Pull every line that includes the word "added" from the data.

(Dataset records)
-------------------------

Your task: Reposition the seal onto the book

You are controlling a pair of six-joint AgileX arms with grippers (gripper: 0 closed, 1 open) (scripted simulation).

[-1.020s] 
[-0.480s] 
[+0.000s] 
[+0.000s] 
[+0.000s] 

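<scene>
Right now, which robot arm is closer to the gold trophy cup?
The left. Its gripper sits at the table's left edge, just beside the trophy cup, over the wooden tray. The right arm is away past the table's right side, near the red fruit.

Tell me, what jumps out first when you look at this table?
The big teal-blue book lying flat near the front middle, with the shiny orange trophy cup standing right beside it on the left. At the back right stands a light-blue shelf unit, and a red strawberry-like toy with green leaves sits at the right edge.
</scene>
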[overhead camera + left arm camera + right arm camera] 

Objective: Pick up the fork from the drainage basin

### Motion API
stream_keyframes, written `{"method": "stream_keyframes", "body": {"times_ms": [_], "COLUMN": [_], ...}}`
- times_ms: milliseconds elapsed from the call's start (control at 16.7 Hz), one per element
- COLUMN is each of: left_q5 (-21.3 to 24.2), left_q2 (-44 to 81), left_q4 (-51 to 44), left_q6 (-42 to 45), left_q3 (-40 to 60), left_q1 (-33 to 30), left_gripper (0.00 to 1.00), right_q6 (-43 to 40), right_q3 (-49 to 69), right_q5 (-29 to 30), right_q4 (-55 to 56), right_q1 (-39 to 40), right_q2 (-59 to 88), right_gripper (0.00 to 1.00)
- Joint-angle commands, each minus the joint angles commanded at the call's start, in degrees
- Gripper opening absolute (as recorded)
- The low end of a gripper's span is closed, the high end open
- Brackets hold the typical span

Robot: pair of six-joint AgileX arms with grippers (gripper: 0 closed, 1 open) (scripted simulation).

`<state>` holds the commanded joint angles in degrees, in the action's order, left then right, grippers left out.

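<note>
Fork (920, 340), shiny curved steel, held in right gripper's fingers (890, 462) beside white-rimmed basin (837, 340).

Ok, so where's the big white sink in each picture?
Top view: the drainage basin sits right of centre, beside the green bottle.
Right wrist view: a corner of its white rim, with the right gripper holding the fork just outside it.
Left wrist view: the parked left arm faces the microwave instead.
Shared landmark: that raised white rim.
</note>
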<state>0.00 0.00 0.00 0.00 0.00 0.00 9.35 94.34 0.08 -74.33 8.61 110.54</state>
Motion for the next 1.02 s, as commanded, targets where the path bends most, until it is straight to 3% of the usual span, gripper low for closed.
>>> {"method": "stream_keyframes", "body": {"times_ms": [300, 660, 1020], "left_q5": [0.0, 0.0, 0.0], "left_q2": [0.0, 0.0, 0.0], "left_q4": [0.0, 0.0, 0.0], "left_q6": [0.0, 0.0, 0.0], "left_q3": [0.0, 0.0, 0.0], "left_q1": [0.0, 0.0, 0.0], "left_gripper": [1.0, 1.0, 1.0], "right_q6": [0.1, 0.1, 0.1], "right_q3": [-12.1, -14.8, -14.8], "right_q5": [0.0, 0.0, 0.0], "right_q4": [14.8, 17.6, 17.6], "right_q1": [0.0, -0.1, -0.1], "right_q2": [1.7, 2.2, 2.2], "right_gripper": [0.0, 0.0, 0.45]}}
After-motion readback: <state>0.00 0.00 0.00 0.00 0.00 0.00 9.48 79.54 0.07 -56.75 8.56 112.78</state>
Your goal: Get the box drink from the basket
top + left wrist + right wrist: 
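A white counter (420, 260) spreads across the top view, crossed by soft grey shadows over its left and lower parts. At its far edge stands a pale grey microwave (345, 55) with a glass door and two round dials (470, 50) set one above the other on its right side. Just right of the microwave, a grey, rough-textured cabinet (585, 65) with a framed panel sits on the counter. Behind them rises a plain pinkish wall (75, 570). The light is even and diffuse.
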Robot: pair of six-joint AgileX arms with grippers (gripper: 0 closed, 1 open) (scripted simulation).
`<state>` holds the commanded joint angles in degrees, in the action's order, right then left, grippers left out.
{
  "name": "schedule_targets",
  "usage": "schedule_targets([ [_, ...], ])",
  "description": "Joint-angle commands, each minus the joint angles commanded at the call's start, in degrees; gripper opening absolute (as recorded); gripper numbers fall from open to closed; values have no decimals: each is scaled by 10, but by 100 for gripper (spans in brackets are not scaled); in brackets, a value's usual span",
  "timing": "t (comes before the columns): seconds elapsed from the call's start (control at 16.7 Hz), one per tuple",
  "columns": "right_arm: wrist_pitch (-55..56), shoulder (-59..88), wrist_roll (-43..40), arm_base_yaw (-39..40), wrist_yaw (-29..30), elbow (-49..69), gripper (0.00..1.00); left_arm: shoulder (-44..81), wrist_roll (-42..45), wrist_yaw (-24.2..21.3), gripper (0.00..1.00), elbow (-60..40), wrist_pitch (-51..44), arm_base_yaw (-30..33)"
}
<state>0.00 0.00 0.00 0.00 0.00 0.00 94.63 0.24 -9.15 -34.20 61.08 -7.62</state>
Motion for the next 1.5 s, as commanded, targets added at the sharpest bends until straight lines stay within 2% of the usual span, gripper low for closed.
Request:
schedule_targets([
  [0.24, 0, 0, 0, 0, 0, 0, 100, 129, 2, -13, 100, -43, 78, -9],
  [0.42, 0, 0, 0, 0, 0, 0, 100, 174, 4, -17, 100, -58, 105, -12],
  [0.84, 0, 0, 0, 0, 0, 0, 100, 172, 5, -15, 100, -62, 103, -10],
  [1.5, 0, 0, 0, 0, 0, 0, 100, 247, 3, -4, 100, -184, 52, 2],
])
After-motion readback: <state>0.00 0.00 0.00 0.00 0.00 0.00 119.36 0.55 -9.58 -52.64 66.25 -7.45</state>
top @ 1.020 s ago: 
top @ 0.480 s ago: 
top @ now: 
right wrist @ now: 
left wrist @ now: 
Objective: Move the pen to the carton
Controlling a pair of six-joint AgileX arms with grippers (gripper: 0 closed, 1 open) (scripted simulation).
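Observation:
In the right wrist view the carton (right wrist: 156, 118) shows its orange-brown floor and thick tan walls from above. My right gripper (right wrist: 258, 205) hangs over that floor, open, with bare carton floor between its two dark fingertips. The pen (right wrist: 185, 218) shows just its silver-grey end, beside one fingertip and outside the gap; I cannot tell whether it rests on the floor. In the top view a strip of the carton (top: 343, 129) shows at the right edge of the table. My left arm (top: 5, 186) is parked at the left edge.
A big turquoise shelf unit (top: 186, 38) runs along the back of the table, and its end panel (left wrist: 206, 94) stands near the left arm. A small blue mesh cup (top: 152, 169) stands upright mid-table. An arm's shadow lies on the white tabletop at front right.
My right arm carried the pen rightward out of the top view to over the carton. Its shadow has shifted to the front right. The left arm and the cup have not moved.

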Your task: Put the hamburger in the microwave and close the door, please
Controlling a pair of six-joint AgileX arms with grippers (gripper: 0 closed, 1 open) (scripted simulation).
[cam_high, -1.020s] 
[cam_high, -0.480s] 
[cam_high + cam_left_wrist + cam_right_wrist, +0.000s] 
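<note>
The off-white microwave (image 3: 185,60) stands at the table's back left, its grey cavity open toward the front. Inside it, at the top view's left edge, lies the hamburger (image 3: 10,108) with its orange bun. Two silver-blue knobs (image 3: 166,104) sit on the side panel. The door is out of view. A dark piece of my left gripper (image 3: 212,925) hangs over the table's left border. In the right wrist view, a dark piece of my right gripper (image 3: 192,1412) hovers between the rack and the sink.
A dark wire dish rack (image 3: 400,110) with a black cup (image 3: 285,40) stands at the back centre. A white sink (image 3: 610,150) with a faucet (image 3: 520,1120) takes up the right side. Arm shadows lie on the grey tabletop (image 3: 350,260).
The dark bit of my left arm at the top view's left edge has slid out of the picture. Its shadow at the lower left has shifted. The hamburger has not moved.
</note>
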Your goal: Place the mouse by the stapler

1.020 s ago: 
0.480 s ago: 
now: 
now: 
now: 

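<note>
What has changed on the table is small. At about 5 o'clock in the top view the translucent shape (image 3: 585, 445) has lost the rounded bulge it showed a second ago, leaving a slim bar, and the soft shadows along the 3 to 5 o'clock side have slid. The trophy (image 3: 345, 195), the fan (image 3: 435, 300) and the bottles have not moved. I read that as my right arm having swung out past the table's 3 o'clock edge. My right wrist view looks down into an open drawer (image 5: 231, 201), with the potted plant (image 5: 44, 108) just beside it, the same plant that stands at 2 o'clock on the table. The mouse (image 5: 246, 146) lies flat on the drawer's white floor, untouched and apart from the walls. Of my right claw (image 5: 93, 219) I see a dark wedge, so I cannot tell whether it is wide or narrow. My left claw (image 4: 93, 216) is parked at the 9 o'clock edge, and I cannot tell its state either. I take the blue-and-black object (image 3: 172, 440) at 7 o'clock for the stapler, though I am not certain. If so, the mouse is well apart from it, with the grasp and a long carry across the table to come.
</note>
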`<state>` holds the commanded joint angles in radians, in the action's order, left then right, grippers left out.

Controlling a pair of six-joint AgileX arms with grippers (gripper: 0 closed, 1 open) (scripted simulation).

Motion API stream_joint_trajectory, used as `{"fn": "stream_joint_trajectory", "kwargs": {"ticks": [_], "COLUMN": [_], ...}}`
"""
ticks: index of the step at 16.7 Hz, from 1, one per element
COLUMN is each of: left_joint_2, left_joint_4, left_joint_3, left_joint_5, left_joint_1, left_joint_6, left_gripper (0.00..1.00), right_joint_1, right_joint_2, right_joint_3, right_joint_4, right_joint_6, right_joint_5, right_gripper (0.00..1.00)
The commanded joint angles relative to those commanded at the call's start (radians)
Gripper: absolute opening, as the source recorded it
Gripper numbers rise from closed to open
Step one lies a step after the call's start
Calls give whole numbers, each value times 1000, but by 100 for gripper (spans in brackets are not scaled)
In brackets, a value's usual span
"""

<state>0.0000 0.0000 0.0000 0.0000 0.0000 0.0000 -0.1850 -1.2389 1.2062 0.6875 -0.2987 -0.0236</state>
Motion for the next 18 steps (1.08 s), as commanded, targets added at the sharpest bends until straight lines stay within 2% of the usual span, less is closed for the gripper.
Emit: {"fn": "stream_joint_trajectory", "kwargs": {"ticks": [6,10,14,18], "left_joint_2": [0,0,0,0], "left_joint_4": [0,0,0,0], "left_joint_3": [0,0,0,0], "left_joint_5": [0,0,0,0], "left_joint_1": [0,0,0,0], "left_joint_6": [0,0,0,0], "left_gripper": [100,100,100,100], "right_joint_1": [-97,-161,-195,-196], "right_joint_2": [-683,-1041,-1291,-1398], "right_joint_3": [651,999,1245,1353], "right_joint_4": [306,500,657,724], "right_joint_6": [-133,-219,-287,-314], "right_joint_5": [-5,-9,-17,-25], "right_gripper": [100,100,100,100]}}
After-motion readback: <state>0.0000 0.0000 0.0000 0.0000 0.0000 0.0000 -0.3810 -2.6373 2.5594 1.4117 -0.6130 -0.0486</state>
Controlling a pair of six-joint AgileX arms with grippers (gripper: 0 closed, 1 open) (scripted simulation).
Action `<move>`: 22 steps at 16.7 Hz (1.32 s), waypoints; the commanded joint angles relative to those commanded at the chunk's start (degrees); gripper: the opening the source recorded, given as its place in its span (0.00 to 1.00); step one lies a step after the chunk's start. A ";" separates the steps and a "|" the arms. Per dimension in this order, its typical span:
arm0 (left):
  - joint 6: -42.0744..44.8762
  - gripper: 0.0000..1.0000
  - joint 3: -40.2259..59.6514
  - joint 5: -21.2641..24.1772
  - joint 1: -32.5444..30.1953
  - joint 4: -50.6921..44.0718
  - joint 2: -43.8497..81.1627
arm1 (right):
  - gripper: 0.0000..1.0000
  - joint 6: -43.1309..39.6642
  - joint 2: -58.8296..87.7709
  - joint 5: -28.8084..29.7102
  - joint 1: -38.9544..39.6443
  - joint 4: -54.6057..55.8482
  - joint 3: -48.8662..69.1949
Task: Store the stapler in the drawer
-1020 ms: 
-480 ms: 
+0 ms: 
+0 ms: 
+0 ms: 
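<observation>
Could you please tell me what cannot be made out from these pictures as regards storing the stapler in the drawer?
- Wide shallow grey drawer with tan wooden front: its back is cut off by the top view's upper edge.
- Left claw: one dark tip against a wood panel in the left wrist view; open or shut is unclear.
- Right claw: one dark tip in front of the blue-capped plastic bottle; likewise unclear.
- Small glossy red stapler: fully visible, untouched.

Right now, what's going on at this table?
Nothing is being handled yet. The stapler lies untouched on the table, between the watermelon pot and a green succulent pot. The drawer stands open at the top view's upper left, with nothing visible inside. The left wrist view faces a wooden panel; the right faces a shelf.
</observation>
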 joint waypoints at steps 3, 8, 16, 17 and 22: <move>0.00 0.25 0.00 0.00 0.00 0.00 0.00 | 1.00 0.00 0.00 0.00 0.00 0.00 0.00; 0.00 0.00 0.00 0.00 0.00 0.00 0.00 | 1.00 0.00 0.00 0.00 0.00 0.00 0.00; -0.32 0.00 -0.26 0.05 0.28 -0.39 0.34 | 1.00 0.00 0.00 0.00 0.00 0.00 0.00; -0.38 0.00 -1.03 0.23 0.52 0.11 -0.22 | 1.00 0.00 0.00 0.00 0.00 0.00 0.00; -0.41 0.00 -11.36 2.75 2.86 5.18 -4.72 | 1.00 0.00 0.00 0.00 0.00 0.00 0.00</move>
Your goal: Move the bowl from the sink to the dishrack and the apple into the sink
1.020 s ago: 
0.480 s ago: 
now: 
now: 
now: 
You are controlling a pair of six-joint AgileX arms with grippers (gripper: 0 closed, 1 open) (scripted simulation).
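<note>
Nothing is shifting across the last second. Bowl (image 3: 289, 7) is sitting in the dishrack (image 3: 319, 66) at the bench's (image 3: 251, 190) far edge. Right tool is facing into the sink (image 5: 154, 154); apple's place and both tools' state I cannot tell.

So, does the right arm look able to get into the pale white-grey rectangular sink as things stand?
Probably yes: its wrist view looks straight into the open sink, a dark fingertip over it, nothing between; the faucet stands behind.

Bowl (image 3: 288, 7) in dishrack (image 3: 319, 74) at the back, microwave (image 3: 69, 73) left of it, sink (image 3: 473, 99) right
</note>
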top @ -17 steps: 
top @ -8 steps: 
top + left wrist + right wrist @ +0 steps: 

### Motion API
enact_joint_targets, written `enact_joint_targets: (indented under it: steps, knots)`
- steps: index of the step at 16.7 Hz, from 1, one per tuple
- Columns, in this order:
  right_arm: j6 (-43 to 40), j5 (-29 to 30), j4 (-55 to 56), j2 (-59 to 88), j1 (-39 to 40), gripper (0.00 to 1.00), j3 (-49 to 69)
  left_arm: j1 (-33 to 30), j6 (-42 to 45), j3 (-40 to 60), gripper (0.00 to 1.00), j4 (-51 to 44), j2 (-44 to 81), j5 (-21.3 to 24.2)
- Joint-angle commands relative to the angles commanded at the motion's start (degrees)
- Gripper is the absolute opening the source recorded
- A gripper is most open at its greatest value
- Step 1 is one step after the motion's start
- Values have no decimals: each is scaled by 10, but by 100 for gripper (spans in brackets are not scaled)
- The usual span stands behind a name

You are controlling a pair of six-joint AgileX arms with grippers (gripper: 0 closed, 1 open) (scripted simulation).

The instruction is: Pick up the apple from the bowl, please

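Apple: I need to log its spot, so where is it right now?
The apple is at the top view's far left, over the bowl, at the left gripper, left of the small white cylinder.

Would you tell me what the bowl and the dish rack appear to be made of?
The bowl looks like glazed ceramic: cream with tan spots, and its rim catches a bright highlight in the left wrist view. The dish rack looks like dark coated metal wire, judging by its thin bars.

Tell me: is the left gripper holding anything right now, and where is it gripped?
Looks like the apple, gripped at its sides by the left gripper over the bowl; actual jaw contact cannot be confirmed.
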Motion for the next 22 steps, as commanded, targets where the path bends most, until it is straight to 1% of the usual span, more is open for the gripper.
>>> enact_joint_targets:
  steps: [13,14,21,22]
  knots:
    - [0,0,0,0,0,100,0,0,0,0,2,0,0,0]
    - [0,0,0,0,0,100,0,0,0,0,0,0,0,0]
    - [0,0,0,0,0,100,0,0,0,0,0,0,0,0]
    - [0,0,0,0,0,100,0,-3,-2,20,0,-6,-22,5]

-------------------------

▸ **Exercise result**:
Motion for the next 1.5 s, as commanded, targets added at the sharpest bends until straight lines stay within 2% of the usual span, gripper low for closed.
Motion for the next 18 steps (1.08 s), as commanded, targets added at the sharpest bends until straight lines stay within 2% of the usual span, less is closed for the gripper.

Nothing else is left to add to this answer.